● What the exercise asks: A line below contains "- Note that", and a later one contains "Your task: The". Repeat both, with every line between them, exactly.

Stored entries
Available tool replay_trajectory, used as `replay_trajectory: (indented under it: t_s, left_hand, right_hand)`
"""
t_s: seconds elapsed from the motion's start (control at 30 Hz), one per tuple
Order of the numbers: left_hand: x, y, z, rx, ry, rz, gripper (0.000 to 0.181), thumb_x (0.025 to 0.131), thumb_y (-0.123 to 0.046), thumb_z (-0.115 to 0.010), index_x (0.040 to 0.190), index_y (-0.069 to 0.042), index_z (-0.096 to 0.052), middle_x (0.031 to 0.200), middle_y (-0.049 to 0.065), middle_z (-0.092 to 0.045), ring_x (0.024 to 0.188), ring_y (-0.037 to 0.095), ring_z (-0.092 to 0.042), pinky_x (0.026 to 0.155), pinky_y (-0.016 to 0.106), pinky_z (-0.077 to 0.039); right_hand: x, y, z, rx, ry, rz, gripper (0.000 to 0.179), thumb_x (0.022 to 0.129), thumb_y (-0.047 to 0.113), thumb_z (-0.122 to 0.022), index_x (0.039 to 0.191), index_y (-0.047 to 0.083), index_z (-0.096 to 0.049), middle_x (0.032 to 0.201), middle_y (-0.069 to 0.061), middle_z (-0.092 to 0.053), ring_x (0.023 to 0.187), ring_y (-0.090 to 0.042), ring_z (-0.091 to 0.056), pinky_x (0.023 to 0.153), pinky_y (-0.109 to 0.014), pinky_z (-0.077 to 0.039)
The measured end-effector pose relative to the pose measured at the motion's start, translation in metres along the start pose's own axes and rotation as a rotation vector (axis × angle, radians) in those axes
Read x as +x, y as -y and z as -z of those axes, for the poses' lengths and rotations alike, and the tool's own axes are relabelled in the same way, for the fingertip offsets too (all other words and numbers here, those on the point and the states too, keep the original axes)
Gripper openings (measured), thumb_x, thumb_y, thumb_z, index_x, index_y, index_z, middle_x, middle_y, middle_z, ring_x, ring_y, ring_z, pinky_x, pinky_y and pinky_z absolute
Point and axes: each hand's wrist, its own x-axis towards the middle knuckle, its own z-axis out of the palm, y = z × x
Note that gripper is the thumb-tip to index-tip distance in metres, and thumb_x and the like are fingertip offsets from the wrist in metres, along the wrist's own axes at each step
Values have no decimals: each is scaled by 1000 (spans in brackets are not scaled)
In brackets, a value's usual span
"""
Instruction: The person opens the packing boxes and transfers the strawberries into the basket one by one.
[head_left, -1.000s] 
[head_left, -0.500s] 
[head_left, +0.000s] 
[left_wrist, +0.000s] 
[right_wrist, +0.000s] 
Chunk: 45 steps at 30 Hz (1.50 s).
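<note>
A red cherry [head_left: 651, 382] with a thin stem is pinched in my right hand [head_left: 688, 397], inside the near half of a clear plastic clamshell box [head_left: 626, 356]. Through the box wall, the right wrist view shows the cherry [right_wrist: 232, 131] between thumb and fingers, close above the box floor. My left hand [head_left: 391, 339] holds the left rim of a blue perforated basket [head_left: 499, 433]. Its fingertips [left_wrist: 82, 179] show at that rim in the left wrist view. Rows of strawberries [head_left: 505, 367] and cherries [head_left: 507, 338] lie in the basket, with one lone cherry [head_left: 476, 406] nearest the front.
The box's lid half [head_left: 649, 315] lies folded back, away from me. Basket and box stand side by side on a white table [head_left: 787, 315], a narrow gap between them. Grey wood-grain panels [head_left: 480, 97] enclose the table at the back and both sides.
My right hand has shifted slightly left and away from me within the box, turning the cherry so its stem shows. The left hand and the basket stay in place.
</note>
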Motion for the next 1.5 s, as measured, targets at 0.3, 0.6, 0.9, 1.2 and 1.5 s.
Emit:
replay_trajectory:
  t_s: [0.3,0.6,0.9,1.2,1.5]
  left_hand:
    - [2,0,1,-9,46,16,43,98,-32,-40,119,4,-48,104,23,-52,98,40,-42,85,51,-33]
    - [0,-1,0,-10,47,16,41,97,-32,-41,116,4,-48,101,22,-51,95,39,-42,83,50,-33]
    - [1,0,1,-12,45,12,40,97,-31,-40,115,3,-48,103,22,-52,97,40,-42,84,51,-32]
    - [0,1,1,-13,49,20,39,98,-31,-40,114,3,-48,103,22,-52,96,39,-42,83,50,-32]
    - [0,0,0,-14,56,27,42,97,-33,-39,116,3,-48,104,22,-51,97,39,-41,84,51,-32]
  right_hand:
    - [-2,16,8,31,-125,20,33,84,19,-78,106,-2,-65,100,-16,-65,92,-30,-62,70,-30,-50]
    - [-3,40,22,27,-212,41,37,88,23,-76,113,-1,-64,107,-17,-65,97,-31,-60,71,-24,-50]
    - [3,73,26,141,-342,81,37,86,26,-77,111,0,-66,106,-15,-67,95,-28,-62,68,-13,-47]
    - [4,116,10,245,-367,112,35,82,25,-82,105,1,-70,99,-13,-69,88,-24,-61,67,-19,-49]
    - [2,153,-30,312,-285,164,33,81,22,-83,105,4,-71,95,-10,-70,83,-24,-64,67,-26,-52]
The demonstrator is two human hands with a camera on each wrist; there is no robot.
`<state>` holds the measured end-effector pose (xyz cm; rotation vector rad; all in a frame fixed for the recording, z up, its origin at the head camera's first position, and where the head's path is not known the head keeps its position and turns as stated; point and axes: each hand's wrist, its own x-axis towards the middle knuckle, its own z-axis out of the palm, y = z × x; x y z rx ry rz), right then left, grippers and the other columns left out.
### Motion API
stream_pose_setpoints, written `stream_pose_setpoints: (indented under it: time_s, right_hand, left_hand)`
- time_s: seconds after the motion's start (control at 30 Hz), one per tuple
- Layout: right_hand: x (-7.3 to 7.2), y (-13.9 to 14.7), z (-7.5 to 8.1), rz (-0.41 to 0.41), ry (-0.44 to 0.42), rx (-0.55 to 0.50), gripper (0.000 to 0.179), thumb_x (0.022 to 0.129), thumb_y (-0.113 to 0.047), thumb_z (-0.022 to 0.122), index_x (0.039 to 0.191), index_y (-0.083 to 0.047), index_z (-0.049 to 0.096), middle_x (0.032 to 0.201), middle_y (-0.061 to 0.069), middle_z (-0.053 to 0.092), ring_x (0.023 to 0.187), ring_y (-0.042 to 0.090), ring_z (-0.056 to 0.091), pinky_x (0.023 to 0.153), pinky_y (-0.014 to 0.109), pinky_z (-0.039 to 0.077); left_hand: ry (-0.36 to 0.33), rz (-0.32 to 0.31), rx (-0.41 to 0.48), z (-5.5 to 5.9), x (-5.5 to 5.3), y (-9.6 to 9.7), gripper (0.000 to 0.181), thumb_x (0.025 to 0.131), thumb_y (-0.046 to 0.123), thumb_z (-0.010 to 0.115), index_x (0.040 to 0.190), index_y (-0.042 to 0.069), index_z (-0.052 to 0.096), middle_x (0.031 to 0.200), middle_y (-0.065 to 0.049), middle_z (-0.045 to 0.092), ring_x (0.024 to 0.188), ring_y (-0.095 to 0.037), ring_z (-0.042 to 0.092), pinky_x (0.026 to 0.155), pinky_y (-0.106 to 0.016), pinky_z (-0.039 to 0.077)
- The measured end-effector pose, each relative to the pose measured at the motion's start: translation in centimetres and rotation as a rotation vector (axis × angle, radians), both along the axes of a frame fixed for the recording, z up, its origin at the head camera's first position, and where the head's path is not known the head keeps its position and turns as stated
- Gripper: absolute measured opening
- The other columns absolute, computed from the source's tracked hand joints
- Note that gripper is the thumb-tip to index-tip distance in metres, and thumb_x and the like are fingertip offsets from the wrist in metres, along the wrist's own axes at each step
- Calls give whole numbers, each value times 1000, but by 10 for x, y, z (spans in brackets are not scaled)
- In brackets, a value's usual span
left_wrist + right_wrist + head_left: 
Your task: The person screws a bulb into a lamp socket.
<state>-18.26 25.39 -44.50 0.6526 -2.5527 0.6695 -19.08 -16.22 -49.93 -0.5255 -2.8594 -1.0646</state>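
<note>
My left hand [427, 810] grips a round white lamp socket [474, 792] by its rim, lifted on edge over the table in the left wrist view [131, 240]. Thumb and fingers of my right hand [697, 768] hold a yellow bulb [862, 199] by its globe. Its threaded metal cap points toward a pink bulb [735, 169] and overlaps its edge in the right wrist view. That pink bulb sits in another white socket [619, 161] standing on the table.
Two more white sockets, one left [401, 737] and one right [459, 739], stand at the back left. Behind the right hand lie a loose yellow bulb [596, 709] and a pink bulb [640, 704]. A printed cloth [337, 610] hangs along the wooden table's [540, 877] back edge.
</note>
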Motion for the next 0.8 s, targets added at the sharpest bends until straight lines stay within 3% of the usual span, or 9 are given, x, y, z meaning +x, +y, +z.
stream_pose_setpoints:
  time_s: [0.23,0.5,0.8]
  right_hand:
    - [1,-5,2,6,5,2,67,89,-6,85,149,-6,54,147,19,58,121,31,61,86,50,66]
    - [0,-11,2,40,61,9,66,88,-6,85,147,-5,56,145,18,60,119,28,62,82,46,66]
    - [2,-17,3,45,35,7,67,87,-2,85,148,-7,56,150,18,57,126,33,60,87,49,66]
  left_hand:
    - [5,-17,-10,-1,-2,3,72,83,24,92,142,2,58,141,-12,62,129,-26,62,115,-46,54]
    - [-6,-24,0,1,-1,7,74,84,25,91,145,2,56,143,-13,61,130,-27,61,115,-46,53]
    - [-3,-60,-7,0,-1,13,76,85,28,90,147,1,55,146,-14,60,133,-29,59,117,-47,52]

● Solved exercise:
- Note that gripper is the thumb-tip to index-tip distance in metres, and thumb_x and the like are fingertip offsets from the wrist in metres, along the wrist's own axes at each step
- Calls give whole numbers, each value times 1000, but by 10 for x, y, z (spans in brackets are not scaled)
- In brackets, a value's usual span
left_wrist + right_wrist + head_left: 
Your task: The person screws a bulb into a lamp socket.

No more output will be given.